La realtà – come giornalisti e storici anche italiani si sono, spesso inascoltati, soffermati a sottolineare – fu però ben diversa e il solo ad umiliare Owens fu Franklin Delano Roosevelt (1882-1945), che negò all’atleta l’incontro privato cui ogni yankee contraddistintosi nello sport aveva diritto alla Casa Bianca. Quanto ad Hitler, per dirla con Vittorio Messori, «l’accusa di non avergli stretto la mano è strampalata, visto che il cerimoniale non lo prevedeva per alcun atleta. Ha scritto testualmente Owens in quella sua biografia […]: «Dopo essere sceso dal podio del vincitore, passai davanti alla tribuna d’onore per rientrare negli spogliatoi. Il Cancelliere tedesco mi fissò, si alzò in piedi e mi salutò agitando la mano. lo feci altrettanto, rispondendo al saluto. Penso che giornalisti e scrittori mostrarono cattivo gusto inventando poi un’ostilità che non ci fu affatto» (Il Timone, 2/2008).

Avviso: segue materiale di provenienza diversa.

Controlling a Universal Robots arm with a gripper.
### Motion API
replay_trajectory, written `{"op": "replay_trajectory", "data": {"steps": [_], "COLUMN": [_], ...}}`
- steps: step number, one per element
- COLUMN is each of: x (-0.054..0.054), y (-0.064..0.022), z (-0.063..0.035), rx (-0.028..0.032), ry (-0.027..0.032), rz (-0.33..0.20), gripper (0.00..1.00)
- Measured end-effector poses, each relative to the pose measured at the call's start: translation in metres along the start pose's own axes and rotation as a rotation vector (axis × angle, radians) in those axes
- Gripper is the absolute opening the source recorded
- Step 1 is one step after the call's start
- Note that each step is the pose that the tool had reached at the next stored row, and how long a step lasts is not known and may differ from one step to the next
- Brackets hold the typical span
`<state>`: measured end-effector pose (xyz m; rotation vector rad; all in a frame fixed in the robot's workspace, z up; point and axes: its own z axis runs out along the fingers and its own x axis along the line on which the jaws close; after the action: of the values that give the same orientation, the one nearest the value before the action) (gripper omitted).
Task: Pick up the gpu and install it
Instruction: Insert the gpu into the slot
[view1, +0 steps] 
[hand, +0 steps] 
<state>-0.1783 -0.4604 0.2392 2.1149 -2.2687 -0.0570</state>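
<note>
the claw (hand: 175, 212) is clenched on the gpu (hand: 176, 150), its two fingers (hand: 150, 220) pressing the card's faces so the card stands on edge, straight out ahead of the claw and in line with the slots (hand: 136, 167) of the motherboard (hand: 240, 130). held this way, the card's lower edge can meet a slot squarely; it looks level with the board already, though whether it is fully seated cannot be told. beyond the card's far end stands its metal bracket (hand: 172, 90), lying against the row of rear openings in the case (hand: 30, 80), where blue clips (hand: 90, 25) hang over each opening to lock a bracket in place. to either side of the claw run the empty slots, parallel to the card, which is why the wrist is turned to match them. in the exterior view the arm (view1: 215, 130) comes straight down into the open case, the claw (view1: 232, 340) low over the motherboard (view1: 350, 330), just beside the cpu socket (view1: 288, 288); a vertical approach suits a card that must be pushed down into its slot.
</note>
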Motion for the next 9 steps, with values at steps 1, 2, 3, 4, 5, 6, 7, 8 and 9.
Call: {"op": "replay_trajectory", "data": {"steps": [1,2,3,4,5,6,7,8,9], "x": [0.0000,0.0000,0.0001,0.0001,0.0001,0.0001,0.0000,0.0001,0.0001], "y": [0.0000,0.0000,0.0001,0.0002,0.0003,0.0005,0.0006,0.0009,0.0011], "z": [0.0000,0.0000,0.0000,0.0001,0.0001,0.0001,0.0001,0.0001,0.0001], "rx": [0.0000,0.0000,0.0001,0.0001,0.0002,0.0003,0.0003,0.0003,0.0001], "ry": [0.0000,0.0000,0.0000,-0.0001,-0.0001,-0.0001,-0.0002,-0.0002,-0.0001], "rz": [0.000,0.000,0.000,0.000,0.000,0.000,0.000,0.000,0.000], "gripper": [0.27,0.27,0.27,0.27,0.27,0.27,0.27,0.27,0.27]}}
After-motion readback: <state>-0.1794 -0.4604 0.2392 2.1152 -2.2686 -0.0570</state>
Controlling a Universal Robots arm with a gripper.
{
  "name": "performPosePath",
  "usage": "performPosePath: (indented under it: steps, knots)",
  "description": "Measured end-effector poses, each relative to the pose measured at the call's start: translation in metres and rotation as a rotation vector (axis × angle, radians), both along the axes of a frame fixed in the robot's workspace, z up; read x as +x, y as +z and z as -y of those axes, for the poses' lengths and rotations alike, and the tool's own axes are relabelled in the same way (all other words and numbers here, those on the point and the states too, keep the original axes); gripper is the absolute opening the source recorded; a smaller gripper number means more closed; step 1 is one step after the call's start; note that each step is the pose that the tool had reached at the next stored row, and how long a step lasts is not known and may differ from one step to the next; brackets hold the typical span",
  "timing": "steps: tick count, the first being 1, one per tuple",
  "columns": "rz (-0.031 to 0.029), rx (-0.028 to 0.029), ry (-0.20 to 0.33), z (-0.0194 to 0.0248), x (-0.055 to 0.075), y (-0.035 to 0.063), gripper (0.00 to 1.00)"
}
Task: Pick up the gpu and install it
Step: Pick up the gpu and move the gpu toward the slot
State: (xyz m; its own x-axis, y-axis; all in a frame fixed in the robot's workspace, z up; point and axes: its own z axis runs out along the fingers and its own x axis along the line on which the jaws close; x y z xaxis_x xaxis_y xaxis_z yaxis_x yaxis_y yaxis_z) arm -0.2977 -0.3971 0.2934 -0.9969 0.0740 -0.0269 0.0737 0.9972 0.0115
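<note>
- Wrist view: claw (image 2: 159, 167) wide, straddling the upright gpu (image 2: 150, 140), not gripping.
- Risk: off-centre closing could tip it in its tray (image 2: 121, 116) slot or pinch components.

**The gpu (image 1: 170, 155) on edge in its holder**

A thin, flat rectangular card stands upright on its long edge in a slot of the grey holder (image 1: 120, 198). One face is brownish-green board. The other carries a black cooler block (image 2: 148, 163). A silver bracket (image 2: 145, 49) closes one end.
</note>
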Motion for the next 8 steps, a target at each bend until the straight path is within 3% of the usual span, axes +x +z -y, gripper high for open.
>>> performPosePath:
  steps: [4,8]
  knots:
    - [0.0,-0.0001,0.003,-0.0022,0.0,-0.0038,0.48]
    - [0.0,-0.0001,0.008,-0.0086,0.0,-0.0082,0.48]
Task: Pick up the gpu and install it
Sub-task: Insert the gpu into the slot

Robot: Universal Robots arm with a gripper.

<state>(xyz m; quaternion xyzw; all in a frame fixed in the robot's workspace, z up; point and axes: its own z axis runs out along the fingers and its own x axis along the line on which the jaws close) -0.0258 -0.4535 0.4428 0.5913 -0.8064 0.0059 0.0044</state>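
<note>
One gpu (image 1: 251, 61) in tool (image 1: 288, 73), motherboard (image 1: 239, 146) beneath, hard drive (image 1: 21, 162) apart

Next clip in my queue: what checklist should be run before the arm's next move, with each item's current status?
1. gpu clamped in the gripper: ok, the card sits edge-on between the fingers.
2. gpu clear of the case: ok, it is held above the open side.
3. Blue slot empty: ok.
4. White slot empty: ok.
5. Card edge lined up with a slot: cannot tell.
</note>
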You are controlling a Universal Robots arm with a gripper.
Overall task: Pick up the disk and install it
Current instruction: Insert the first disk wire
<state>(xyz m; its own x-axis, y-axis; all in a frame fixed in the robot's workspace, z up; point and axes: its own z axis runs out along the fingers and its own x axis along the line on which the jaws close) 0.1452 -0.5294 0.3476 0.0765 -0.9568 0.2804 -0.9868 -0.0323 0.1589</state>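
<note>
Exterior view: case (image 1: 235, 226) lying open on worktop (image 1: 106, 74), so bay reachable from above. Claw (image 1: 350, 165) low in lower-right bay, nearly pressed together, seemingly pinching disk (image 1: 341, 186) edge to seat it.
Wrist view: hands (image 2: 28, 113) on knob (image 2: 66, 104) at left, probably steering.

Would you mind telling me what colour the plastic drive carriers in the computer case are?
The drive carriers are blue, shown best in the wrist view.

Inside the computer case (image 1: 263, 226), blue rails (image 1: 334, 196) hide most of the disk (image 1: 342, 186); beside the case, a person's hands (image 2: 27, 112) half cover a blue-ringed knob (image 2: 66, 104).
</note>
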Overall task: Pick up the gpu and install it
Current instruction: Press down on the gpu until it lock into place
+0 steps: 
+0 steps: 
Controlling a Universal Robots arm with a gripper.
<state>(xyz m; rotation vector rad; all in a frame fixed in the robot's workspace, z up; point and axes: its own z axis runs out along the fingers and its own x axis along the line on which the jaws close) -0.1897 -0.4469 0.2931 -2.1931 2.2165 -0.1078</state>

A tal proposito è recentemente uscita Race, un’agiografia realizzata con la collaborazione della figlia Marlene Owens Rankin che dovrebbe offrire la definitiva verità storica sulla vita di quello che è considerato, da molti, il più grande atleta della storia. Non c’è quindi da rallegrarsi che possa essere Hollywood, una volta per tutte, a sfatare la leggenda di Hitler imbufalito, nel 1936, all’Olympiastadion, con Owens che – come detto – fu evitato solo dal Presidente degli Stati Uniti. D’altra parte, non fu la prima volta, anche se molti lo ignorano, che quella che è a tutt’oggi considerata ed ammirata come la più grande democrazia del mondo diede il cattivo esempio, per usare un eufemismo.

Correva infatti l’anno 1933 quando la Germania di Hitler adottò leggi che autorizzavano la sterilizzazione e l’aborto obbligatorio; ebbene, in questa corsa verso l’abisso era già anticipata addirittura da ben ventotto Stati americani, dall’Indiana (1907) all’Oklahoma (1931). Questo cosa significa? Che la dittatura nazionalsocialista in realtà non fu forse così crudele e spietata come si è soliti immaginarla? Certo che no. La lezione della storia è più sottile e mira a ricordarci un aspetto molto spesso dimenticato, vale a dire che il celebrato sistema democratico – indubbiamente il meno imperfetto in assoluto, sotto diversi punti di vista – non rappresenta, di per sé, alcuna garanzia non solo nei confronti di sbavature ed errori in fondo possibili in ogni forma di governo, ma neppure per i diritti umani, che esigono una sorveglianza ulteriore a quella di una Carta Costituzionale o di un’Alta Corte.

Tutto ciò dovrebbe quindi animare in tutti – o almeno, auspicabilmente, in molti – più attenzione a quello che accade pure oggi su temi quali l’aborto, la fecondazione in vitro o l’utero in affitto. Perché affidarsi, reputandolo a priori tollerabile, al lavoro del Legislatore o fidarsi ciecamente dell’interpretazione della Consulta su questa o quella legge – come se i criteri di giustizia e quelli di compatibilità costituzionale fossero equivalenti e intercambiabili – significa non aver compreso la lezione, in questo caso molto amara, della storia. Così come ironizzare sulle bufale che circolano su internet e poi dare credito preventivo a quanto scrivono i giornalisti – che furono i primi artefici della menzogna di Adolf Hitler contro Owens all’Olimpiade di Berlino 1936 – solo perché hanno spazio in testate considerate autorevoli, vuol dire abbandonare quel vecchio ma indispensabile arnese che è lo spirito critico, così candidandoci – osserverebbe Hannah Arendt (1906 –1975) – quali complici di nuovi totalitarismi.